Theraband Exercises: The Ultimate Workout

The right preparation for Theraband exercises

Therabands are available in different thicknesses, which are characterized by the color of the respective band. To find out what strength is right for you, try the different straps. If you can easily do 15 repetitions of an exercise, the rubber band is too weak. 

It is also important that you perform warm-up exercises before the Theraband exercises and start exercising slowly. It's best to do the workout three times a week for about 30 minutes out. Make sure that the Theraband is energized during all exercises and that you take your time to do it. The great advantage of Theraband training: Due to the resistance of the band, the exercises are particularly effective.



Rowing for a healthy back

Put your legs about hip-width, hold the Theraband with your feet and take the ends in your hands. The arms are stretched. Then you bend your knees, take your shoulder blades back and lean with your back straight forward a bit

The next step is to pull your arms up so that the elbow is almost at right angles. Make sure that your arm stays close to the body and the strap is taut throughout, When your fists reach about navel height, you go back to the starting position. You can repeat this exercise 15 times.

Leg lifts for a Knackpo

The leg lifter is one of the Theraband exercises with which you speak several muscles. In this case will In addition to the gluteal muscles and strengthened your back, Go to the quadruped stand with your knees under your hips and your hands under your shoulder. The ends of the Theraband are held in your hands and wrapped around your right foot.

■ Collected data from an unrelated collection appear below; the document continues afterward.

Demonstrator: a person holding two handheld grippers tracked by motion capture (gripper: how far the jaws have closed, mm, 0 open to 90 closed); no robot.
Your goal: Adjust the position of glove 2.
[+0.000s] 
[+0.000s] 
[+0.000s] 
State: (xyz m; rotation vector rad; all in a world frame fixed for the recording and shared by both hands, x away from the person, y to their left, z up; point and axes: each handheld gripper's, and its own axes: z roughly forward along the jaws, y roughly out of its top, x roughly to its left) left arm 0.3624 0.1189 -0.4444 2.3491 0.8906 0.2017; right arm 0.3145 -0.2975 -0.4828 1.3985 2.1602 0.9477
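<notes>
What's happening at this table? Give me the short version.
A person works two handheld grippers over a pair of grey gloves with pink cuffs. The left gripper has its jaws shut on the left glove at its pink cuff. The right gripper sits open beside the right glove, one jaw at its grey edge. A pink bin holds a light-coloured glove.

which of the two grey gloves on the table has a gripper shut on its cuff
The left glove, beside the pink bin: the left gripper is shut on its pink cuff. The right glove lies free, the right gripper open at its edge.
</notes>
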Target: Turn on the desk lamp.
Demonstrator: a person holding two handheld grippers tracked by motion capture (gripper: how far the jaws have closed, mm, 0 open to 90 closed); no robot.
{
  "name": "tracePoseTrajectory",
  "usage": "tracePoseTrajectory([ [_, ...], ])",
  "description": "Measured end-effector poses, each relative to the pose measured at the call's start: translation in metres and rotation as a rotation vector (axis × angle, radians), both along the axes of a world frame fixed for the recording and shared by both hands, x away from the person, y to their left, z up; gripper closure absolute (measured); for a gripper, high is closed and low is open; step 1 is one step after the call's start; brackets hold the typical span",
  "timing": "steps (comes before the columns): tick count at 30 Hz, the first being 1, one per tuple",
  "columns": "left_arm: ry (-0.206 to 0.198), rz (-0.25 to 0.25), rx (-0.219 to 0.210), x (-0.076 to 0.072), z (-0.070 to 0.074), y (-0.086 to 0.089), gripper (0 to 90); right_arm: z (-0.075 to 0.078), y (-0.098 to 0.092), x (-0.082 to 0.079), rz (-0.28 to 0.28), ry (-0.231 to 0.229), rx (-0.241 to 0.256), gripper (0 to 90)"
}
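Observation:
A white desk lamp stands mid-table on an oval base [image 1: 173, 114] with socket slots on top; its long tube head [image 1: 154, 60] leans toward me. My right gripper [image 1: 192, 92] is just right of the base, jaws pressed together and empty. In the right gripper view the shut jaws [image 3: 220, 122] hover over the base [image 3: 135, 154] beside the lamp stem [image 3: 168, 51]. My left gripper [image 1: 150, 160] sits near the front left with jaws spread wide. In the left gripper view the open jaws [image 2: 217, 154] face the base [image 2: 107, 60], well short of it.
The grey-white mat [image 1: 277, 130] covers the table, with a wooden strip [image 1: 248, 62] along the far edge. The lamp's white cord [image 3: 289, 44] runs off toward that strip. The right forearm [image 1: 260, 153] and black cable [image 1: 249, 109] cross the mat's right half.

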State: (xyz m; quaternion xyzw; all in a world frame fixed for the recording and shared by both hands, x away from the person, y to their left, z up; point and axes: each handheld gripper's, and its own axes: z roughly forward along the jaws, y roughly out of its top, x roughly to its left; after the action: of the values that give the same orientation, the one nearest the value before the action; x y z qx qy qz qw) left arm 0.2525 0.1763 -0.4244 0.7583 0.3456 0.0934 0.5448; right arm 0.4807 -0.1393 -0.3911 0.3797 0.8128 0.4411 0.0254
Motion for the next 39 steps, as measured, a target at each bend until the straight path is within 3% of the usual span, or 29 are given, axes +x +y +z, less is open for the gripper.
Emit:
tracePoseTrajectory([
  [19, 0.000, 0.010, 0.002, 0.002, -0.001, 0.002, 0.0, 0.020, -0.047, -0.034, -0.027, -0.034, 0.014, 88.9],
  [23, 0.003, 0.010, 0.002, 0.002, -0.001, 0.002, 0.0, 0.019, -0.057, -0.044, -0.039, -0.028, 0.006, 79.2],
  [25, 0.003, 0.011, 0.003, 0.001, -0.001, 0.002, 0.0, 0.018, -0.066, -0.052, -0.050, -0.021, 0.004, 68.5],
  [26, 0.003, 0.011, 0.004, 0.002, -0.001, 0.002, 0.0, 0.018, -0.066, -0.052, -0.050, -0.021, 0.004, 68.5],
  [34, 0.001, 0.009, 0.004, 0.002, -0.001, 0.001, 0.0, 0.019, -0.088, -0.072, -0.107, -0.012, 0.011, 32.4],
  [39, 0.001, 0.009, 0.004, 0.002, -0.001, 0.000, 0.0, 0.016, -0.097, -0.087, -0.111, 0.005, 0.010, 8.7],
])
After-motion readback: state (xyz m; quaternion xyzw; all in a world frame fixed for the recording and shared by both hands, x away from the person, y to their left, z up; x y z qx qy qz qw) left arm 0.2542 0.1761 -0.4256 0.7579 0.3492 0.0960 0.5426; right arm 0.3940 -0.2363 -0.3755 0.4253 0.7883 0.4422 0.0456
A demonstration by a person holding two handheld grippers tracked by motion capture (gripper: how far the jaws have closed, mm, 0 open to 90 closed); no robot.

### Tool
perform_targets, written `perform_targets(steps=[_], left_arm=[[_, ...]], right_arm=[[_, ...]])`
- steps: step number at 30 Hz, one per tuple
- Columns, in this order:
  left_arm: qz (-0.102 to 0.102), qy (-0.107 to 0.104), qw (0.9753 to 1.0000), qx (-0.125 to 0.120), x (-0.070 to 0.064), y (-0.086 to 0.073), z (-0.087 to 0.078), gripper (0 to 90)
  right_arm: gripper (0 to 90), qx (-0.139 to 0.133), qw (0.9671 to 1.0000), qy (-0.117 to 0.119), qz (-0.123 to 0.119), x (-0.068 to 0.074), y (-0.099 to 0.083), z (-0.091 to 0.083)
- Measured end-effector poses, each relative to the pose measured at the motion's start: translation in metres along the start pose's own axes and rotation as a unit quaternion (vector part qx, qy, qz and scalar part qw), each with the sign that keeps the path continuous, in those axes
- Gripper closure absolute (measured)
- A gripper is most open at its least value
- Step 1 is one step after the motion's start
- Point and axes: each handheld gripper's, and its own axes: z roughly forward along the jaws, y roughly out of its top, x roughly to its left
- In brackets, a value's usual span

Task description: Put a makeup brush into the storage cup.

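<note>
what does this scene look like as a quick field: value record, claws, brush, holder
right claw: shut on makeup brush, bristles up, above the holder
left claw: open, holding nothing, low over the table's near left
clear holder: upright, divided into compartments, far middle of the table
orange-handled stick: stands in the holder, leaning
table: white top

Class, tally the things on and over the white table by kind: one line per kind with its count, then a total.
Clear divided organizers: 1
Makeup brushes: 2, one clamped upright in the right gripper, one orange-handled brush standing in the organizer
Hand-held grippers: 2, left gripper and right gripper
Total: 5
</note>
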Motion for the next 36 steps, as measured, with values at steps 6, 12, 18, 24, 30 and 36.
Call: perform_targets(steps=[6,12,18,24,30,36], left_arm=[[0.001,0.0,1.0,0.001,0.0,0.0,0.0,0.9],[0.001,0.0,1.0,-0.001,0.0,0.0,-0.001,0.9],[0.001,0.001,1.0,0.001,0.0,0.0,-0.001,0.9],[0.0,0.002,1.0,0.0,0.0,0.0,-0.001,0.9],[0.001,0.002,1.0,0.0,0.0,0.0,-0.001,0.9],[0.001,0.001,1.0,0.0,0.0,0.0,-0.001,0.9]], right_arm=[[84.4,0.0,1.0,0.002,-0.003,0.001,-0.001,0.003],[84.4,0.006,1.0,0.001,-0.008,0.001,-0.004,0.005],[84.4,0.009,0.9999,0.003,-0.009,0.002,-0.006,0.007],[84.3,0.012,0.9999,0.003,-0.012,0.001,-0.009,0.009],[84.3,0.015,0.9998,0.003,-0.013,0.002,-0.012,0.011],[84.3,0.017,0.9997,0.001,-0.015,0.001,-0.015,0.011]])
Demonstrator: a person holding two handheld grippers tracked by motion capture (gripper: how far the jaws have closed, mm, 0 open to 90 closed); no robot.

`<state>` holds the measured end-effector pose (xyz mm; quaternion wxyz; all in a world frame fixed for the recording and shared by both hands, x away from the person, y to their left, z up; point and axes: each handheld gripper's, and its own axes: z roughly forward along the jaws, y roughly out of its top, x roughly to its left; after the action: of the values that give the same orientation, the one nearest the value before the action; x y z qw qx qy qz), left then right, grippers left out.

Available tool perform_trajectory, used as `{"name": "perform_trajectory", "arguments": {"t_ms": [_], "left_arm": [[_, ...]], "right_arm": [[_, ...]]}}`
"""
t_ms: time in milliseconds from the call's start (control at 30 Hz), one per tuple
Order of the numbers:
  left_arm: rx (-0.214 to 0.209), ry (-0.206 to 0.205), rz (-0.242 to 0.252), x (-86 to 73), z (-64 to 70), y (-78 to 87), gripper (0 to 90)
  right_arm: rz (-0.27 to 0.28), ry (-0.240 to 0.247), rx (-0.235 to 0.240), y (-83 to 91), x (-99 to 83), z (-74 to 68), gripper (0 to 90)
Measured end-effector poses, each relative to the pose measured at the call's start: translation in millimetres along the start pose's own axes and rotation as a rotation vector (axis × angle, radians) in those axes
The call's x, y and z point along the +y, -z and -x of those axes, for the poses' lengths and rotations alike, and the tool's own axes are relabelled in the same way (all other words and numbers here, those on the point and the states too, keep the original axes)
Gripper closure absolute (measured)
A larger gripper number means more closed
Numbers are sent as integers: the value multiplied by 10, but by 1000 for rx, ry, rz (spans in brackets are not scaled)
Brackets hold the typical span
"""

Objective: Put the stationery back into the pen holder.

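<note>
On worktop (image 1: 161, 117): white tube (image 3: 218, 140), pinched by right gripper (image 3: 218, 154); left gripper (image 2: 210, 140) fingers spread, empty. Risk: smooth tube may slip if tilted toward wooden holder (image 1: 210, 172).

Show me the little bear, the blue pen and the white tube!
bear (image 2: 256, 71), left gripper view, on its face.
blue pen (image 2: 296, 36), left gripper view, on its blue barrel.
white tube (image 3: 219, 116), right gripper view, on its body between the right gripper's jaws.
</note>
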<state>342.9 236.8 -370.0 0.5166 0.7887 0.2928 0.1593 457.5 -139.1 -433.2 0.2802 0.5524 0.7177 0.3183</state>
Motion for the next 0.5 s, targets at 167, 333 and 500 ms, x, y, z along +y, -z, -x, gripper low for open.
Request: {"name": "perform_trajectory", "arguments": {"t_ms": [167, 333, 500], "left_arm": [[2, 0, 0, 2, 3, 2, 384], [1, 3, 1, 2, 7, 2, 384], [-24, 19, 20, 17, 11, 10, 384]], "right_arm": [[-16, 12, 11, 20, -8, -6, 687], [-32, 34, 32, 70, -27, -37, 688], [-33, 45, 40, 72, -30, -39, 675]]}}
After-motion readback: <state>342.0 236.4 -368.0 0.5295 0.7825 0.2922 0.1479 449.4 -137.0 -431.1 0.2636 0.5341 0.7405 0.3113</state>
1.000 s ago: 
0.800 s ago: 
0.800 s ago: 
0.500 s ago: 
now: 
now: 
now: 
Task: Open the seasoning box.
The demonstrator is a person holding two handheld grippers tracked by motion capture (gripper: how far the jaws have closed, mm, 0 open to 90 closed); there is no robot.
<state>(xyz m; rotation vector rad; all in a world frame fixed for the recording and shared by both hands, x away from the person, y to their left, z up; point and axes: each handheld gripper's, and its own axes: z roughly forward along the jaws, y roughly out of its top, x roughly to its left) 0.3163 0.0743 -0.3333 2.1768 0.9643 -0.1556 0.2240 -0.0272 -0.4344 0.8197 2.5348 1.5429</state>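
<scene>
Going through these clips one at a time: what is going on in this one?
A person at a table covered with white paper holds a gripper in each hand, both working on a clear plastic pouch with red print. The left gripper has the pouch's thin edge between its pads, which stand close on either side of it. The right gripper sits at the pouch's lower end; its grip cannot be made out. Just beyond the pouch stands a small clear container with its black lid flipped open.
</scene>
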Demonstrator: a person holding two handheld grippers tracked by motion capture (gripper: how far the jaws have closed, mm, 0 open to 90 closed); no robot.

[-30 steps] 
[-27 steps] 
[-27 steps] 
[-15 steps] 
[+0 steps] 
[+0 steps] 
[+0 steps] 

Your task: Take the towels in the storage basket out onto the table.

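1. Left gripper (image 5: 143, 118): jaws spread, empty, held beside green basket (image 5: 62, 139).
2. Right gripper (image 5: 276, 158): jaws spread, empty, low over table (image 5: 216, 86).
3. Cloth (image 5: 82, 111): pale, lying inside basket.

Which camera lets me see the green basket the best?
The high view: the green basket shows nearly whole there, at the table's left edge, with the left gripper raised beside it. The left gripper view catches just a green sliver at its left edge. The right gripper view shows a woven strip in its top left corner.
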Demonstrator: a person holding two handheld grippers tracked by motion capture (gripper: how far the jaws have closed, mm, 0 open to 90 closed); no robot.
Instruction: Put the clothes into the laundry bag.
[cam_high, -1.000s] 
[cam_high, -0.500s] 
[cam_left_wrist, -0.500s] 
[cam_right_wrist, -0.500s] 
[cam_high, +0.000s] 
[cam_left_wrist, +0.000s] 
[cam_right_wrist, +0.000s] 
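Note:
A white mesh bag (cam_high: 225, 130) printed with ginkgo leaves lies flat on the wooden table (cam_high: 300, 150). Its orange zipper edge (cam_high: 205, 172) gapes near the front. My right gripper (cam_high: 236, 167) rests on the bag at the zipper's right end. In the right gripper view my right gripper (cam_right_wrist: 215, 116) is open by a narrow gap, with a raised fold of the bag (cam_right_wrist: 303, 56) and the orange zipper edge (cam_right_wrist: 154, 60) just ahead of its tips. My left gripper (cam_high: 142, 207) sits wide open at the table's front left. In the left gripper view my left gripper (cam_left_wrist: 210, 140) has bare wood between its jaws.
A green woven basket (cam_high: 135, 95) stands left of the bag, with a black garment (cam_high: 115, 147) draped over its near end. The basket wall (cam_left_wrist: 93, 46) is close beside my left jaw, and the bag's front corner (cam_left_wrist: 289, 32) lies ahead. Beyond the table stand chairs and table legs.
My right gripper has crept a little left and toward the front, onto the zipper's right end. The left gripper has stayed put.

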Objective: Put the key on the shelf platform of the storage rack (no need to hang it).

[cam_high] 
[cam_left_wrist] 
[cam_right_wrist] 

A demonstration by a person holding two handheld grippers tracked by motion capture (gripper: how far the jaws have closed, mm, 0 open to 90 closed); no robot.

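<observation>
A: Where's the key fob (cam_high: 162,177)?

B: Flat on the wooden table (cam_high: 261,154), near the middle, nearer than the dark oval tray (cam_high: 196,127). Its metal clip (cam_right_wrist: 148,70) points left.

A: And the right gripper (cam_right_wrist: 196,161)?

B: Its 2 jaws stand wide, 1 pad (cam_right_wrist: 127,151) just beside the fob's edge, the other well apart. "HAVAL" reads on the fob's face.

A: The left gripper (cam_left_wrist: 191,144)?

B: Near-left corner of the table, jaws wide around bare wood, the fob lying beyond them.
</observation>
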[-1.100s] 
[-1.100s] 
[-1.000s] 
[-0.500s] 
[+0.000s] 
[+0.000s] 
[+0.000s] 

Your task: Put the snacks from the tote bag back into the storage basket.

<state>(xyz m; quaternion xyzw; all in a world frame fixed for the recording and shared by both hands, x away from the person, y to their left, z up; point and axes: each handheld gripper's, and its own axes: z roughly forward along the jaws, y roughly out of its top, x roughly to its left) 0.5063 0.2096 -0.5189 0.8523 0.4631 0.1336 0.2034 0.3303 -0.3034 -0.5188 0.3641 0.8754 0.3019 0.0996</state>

Then you stretch the leg backwards until it lines up with your back. The back should always be straight (do not make a hollow cross!) and raise the leg no higher than to the hip. Then you put the knee off again. After 15 to 20 repetitions you change sides.

Shoulder pulls for strong arms

In the starting position you hold the Theraband with both hands and stand with your feet on it. The hands are pointing outwards. Then you lead yours Angled arms at the side of the body, high up to your shoulders, as if you were doing dumbbell training, Take a deep breath and hold the position for a few seconds. Then you lower your arms again and repeat the exercise 15 to 20 times.

Crunches for the straight abdominal muscles

This Theraband workout is a variation of the crunches. Lie on your back and for that Angle your legs in the airso that they are bent at about 90 degrees. Wrap the band around your soles and hold the ends tight.



Then you fold your hands behind the back of your head and lift your upper body slightly. Unlike sit-ups your lower back stays on the floor, Tighten your abdomen and hold the end position short before you lower the upper body again.

Lunges for strong legs

For the starting position of the lunges you make a lunge with the right leg forward and stand in the middle of the Theraband, Raise your upper body and stretch your arms slightly to the side.

Then you bend the back leg down until you almost touch the ground, and Guide your arms straight up with the Thera Band, Hold the end position for a few seconds and change the page after 10 to 15 repetitions.

Video Recommendation:

12 Minute Theraband Shoulder & Back Strength Workout (May 2024).